Asesinatos y amenaza nuclear son el escenario de Watchmen, la película que el jueves llega a la pantalla del Holiday Cinemas basada en un multipremiado comic de culto creado en 1986 por Frank Miller; que muestra el drama de unos superhéroes muy humanos, dejando la acción en segundo plano.
Lejos del maniqueísmo habitual de Hollywood, Watchmen -que tuvo su estreno mundial el viernes pasado- rompe el patrón establecido de la batalla entre el bien y el mal, para profundizar en los problemas, miedos, traumas y deseos de los protagonistas, que viven una vida ordinaria tras dejar atrás las máscaras y las capas.
La historia transcurre en 1985 en Estados Unidos, con Nixon como presidente y en los estertores de la Guerra Fría, cuando parece inminente un enfrentamiento atómico que podría llevar a la destrucción total. En ese clima, un antiguo y controvertido superhéroe conocido como "The Comedian" es asesinado sin razón aparente, lo que lleva a uno de sus ex compañeros, el atormentado "Rorschach", a iniciar una investigación por su cuenta.
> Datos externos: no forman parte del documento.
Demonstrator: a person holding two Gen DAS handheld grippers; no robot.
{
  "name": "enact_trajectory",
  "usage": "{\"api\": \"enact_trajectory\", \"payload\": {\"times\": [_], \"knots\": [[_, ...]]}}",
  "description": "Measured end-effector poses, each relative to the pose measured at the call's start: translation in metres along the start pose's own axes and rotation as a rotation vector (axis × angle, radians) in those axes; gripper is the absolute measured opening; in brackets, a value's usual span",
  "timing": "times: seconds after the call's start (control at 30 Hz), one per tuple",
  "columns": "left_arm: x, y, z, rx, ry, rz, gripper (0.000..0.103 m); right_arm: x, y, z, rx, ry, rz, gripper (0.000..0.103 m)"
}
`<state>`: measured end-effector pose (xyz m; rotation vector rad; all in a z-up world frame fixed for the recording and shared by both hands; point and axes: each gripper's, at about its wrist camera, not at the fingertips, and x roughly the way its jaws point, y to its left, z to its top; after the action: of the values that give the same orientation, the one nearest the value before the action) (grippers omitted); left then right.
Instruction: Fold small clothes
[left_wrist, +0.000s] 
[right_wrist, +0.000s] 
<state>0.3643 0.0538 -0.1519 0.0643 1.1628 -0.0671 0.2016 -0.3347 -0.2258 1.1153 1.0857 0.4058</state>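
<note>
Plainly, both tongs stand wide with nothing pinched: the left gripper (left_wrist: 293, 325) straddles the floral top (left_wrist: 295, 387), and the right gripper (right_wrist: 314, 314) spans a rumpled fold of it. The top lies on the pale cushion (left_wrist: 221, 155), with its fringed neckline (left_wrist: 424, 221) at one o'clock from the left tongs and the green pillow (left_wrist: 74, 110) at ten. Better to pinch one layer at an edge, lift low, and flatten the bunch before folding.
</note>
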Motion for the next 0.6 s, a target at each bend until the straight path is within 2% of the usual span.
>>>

Ahí descubre un complot para asesinar a varios superhéroes, que involucra a sus colegas -varios de ellos al servicio de Nixon años antes- y que puede cambiar la historia.
Superproducción de 160 minutos que costó unos 120 millones de dólares y en la que se pueden escuchar temas de Bob Dylan, como "The Times They Are A-Changin" o "All along the watchtower" (ésta en la versión de Jimi Hendrix); la película -según su realizador, Zack Snyder- "es un profundo estudio psicológico de la condición humana".
Siete almas -con Will Smith como un extraño hombre que busca en una base de datos a siete personas para hacerles el bien, es el otro estreno del Holiday Cinemas, que también repone Milk, con Sean Penn.